Comstock: City staff muddlers get credit they don’t deserve

By Michael Comstock –

The building of a new St. Lawrence Market North finally made the major media last month. The report by the Toronto Star was accurate but framed by the reporter in Star-eze.

That is to say the Star editorializes most everything you read. News, crime stats, the suffering of today’s fresh tragedy, is usually written so that you believe the Star is aligned with the underdog. Many people also buy the Post or Globe out of disbelief.

The Star symbolizes Toronto and controls a lot of Toronto’s self image, which is not really very good.

Re-building of the Farmers’ Market on this site has been done by six different generations since 1803. Yes, it is north of the South Market, but let’s call it what it is the Farmers’ Market. Students of Old Town Toronto lament the loss of the building torn done in 1954, one which had a canopy crossing Front St. and the same curved roof, steel-beamed structure reaching right up the back of St. Lawrence Hall. This was replaced by the temporary building we now use basically only two days per week. The current temporary building was built by city staff in 1968. However the Star seemed to be saying that this new Farmers’ Market was all city staff’s idea, using the headline, “City Staff urge Market Makeover”.

The St. Lawrence Neighbourhood has been the driving force behind this generation’s Market. Over 10 years ago Market Manager Jorge Carvalho and I, as BIA chair, met with the St. Lawrence Neighbourhood Association to talk about the need for a new building. SLNA immediately struck a North Farmers’ Market Development Committee which has actively pursued this project until just last year.

Their work included the same basic design and criteria we now see, plus they developed a business plan to utilize the space during the workweek and provide jobs in the community.

They completed surveys, studied traffic and spoke with all the surrounding residents about their needs in a new building. Finding a place for the Farmers to park trucks and antiquers to park their vans was found to be extremely important in controlling noise and traffic congestion caused by loading and unloading along Jarvis St. The access to parking under the building was proposed as a much grander scheme that would have created a large public plaza space between the Market and LCBO. Vehicles would drive north on Market St. from the Esplanade into a tunnel under Front St. Another option was in and out off King E. using the north bit of Market Lane Park (previously Market St.).

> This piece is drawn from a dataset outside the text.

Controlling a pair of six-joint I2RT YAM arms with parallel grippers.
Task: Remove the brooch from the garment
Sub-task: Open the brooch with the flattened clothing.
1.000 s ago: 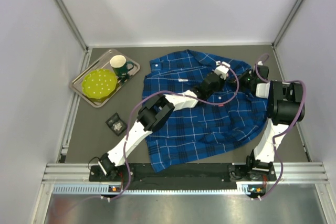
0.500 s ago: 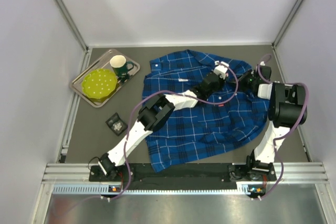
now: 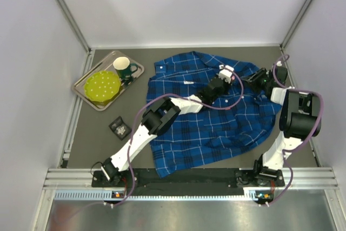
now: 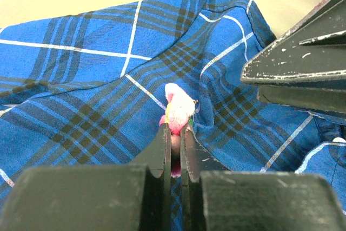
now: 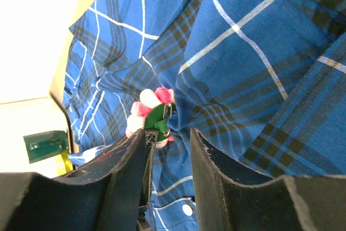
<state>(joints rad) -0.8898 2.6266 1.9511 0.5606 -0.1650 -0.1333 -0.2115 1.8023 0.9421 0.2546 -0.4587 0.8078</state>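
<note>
The garment (image 3: 205,123), a blue and navy plaid shirt, lies spread over the middle and right of the table. The brooch (image 4: 177,106), a pink and white fuzzy piece with a green backing (image 5: 158,117), sits on a raised fold of the cloth (image 4: 81,106). My left gripper (image 4: 176,128) is shut on the brooch from below. My right gripper (image 5: 168,133) stands open close beside the brooch, with only plaid cloth (image 5: 243,68) showing between its jaws. In the left wrist view its dark fingers (image 4: 303,74) hang at the right. In the top view both grippers meet near the shirt's upper right (image 3: 243,79).
A metal tray (image 3: 89,97) at the back left carries a yellow-green plate (image 3: 102,86) and a green mug (image 3: 125,67). A small black box (image 3: 120,127) lies left of the shirt. White walls close in the table on three sides.
My right gripper has gone from shut to open, and its arm has swung a little back and to the right. My left gripper has stayed shut on the brooch.
</note>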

Pam McConnell took up the torch about four years ago and put the new building on the city list of projects. At that point city staff became involved. The years since have been spent with re-writing the SLNA Committee’s work, largely arriving with many of the same answers, save the parking access. The Star reported it took years to solve parking access. The Jarvis St. route has the most pedestrian and vehicular traffic, is opposite a residential entry and wastes floor space in the building. It was originally considered the last choice.

Now access that allows for the height for trucks may be deleted. The potential uses of upper floors were never put to the open market but swallowed up by the Facilities and Real Estate Division for Parking Ticket Court. Not the type of use we had envisioned. So, I guess the Star maybe right in implying this is the city staff‘s version of the plan?

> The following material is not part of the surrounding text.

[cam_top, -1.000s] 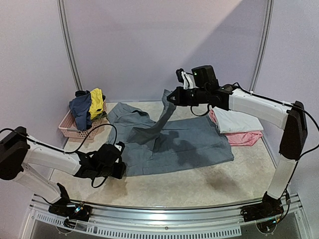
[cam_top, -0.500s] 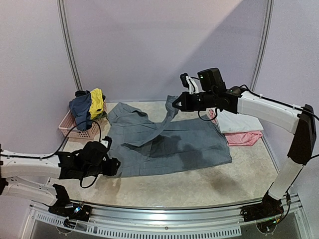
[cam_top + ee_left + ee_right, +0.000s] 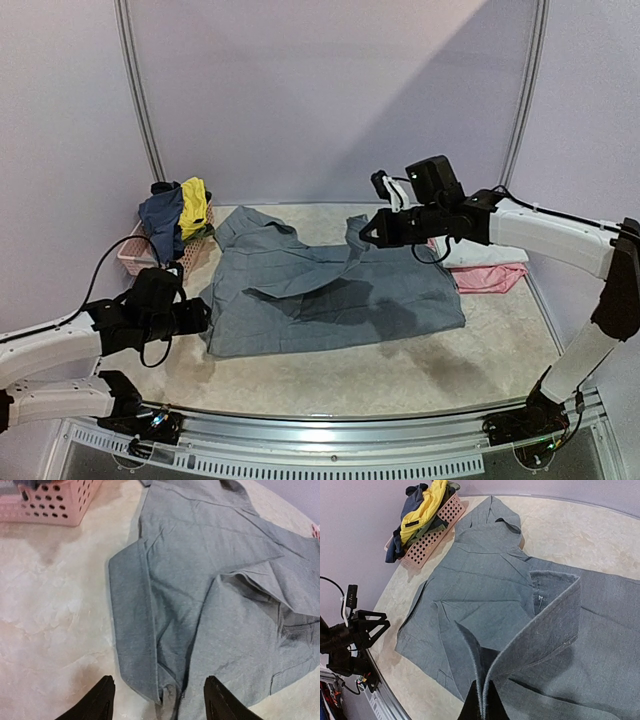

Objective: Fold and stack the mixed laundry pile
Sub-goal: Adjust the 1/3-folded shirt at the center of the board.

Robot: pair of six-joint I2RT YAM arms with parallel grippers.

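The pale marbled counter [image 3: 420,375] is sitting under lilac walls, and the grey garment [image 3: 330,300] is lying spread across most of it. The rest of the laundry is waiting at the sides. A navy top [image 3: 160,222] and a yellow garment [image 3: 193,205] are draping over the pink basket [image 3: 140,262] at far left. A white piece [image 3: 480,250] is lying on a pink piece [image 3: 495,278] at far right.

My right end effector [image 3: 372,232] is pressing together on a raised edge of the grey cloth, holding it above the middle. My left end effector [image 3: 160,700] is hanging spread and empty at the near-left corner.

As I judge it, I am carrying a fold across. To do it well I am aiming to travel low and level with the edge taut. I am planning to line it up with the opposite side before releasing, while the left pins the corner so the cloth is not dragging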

What will be critical now is that before one farmer is relocated, before an architect is selected, the Market should have a new governance structure. The current management system is made up by Facilities and Real Estate as three (or more) independent bureaucratic silos. Leasing, Custodial Services and Operations each have there own bosses, and in turn, another boss before meeting with the department head.

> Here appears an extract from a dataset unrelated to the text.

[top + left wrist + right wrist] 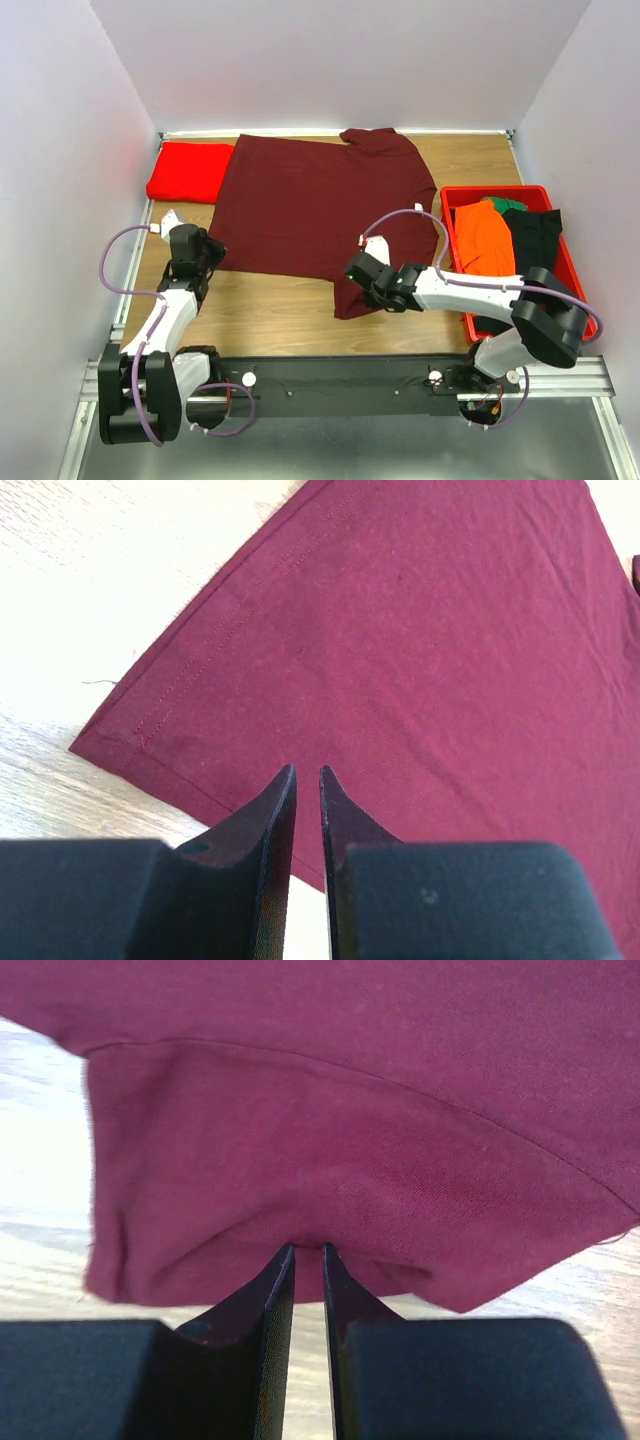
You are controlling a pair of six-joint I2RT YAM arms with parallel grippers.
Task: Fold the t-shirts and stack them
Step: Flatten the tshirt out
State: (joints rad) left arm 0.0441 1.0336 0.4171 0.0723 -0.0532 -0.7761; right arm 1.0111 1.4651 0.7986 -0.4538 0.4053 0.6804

The Market has some great people working there but no coherent management structure. There is no single manager or a board of directors able to focus on a vision or mission statement for the three buildings.

Surely the St. Lawrence Market Precinct deserves a board of directors and a true manager involved and concerned with its success, rather than detached silos of administrative bureaucracy.

The announced plan for the new Farmers’ Market and South Market upgrades, even with some flaws, will be a wonderful accomplishment by the neighbourhood and city.

I am thrilled that this generation will be the one to re-build and improve our 200-year-old Market. However, the management structure must be fixed before proceeding. To safely and productively manage this change there must be someone full time on the ground and in charge of the St. Lawrence Market Precinct.